- Goal of the exercise -
Using the records below, give again exactly the lines from the line that contains "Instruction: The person" through the line that contains "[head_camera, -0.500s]", both ends included, and only those.

- Task data -
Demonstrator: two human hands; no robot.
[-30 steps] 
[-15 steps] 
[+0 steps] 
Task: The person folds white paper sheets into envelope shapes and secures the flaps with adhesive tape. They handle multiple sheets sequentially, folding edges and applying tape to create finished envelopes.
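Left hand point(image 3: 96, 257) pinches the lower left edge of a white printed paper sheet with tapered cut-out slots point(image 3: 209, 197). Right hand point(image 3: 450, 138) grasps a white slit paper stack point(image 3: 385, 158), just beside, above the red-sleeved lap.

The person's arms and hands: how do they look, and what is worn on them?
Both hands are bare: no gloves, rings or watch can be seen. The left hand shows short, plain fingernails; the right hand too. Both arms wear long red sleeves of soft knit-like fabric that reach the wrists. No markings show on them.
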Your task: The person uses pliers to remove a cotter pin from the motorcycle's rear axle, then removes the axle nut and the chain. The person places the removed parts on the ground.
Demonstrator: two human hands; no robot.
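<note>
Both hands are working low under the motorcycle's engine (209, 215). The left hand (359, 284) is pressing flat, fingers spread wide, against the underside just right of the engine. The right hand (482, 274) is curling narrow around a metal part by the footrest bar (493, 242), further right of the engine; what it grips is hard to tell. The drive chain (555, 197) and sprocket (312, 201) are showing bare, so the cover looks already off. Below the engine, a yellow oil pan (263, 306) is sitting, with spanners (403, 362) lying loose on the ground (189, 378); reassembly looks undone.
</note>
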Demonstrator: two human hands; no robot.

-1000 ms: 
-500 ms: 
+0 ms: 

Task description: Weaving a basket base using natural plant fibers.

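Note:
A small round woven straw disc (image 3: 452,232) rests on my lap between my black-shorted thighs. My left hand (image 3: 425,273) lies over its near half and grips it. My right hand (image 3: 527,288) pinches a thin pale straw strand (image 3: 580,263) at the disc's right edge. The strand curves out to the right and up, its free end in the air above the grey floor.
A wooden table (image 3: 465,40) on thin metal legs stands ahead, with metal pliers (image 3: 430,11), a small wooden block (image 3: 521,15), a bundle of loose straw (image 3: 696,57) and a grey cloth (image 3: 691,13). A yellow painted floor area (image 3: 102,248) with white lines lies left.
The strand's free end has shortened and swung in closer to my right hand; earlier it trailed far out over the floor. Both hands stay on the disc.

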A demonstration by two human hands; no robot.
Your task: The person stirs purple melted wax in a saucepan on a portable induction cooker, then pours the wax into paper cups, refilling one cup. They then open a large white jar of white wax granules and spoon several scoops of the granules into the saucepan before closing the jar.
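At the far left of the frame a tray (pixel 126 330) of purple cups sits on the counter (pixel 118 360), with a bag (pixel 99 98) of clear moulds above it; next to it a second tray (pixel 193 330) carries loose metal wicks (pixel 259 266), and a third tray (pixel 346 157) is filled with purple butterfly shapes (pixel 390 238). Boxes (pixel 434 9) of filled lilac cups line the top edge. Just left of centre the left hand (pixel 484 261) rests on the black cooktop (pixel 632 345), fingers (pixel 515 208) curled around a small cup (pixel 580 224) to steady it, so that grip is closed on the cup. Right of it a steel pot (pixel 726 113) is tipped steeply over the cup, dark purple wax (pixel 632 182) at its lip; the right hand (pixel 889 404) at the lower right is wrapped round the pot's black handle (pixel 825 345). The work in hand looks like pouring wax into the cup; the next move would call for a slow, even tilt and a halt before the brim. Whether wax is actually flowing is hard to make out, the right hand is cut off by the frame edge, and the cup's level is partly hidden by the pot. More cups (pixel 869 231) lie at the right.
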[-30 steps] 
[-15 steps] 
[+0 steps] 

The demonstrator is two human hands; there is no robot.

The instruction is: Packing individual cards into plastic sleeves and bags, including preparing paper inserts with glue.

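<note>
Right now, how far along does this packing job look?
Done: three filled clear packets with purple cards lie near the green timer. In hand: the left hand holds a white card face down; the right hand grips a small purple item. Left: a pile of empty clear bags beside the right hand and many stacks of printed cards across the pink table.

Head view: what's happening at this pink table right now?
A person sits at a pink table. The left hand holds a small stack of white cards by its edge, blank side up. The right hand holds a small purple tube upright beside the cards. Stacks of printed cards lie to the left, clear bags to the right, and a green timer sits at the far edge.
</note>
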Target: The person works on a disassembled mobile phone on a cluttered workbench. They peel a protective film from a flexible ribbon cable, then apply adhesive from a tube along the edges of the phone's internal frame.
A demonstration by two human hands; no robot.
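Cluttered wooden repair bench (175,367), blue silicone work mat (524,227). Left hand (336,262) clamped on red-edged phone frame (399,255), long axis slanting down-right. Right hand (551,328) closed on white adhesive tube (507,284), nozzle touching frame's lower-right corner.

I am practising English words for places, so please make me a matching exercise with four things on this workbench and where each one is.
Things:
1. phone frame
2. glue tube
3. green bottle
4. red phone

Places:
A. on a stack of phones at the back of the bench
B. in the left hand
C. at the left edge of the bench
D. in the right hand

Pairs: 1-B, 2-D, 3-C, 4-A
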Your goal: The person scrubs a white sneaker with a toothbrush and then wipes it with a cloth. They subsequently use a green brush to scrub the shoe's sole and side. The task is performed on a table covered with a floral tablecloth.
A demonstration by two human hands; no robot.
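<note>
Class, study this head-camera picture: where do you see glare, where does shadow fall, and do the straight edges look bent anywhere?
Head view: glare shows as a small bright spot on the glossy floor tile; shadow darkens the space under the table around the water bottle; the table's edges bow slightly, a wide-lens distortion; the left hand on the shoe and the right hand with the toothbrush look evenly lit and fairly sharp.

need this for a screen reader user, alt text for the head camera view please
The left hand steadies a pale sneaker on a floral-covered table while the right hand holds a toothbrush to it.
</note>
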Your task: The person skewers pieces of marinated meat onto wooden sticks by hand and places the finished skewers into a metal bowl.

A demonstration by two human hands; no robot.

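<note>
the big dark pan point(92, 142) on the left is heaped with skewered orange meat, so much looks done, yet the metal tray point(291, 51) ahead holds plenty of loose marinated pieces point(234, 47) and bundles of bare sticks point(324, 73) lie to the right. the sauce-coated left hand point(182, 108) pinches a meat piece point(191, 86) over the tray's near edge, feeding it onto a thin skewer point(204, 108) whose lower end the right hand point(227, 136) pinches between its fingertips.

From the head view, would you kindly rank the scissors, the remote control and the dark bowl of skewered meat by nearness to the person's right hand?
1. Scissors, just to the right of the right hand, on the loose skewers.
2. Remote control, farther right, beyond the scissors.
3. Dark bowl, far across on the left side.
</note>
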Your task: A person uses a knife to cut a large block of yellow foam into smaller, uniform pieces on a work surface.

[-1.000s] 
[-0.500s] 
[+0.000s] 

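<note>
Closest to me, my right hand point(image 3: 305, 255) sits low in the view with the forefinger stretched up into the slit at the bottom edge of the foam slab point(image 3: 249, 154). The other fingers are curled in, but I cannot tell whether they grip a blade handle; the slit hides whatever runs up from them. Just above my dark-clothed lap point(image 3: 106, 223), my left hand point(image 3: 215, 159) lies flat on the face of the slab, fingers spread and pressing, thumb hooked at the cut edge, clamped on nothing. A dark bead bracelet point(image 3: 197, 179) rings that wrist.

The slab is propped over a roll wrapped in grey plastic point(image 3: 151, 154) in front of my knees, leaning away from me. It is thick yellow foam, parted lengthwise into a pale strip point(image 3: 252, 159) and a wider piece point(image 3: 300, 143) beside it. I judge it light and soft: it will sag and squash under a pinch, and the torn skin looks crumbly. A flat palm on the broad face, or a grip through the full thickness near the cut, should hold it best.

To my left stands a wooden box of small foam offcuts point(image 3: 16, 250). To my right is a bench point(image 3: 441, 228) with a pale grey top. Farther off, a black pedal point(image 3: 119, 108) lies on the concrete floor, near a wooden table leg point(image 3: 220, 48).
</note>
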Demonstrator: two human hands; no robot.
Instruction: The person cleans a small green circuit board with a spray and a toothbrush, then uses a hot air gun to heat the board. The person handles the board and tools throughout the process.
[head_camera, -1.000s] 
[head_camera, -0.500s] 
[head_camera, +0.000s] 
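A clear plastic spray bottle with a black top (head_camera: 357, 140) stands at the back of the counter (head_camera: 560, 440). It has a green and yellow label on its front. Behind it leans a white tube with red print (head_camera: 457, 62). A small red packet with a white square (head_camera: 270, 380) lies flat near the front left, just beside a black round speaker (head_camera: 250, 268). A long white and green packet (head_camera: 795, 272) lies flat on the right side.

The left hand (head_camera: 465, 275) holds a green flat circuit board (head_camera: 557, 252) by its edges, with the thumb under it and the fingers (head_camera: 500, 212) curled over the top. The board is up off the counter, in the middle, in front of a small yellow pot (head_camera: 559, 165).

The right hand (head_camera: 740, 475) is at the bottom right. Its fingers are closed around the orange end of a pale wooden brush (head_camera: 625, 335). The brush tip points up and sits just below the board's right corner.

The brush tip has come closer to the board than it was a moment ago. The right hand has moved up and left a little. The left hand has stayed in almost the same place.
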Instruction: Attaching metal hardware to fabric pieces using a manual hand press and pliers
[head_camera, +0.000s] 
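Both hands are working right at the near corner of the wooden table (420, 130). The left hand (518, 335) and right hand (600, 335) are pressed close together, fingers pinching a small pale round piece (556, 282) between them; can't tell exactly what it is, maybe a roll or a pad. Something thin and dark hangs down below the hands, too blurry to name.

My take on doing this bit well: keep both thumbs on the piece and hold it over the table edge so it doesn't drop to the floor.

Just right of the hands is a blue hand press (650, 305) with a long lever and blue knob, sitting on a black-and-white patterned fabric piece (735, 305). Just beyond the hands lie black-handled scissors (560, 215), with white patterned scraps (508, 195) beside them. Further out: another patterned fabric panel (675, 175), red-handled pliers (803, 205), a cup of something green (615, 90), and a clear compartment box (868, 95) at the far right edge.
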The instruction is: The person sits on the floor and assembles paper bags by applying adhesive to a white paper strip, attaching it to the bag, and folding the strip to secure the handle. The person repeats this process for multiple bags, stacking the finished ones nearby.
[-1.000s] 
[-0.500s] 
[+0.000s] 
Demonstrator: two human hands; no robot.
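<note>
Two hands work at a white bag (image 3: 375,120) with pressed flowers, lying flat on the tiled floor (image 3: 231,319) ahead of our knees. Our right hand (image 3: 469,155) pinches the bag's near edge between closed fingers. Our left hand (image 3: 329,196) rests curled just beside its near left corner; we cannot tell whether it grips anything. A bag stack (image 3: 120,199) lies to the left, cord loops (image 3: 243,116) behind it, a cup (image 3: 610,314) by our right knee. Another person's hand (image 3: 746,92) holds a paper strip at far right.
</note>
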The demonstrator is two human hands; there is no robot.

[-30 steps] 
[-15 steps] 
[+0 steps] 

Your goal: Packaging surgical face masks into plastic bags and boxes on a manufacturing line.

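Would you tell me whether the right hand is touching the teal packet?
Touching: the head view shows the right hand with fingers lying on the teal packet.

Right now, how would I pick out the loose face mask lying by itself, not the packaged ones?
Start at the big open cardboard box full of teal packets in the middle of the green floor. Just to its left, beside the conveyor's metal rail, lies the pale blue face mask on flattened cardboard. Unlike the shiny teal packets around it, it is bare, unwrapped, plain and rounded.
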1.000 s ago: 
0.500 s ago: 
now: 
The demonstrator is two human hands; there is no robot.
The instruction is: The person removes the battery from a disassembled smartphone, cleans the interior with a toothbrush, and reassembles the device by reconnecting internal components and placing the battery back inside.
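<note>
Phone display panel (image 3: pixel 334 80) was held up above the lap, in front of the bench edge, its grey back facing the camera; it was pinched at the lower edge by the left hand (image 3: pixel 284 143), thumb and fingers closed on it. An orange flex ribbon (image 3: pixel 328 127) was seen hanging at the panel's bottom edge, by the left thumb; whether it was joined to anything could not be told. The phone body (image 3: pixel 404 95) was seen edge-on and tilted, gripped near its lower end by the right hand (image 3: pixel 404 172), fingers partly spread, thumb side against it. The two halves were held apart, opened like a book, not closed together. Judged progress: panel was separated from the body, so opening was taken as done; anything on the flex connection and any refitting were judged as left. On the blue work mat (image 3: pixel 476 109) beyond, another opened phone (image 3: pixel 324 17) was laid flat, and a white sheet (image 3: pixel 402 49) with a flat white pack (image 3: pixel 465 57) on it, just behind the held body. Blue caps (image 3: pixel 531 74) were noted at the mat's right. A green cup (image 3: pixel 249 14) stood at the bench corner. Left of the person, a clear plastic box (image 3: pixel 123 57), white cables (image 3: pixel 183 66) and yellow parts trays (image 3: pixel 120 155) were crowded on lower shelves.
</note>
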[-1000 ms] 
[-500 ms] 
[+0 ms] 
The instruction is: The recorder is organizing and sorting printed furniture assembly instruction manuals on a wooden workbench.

- Exercise response -
Instruction: The person cleans a small green circuit board with a spray and a toothbrush, then uses a hot air gun to heat the board. The person handles the board and tools throughout the process.
[head_camera, -1.000s] 
[head_camera, -0.500s] 

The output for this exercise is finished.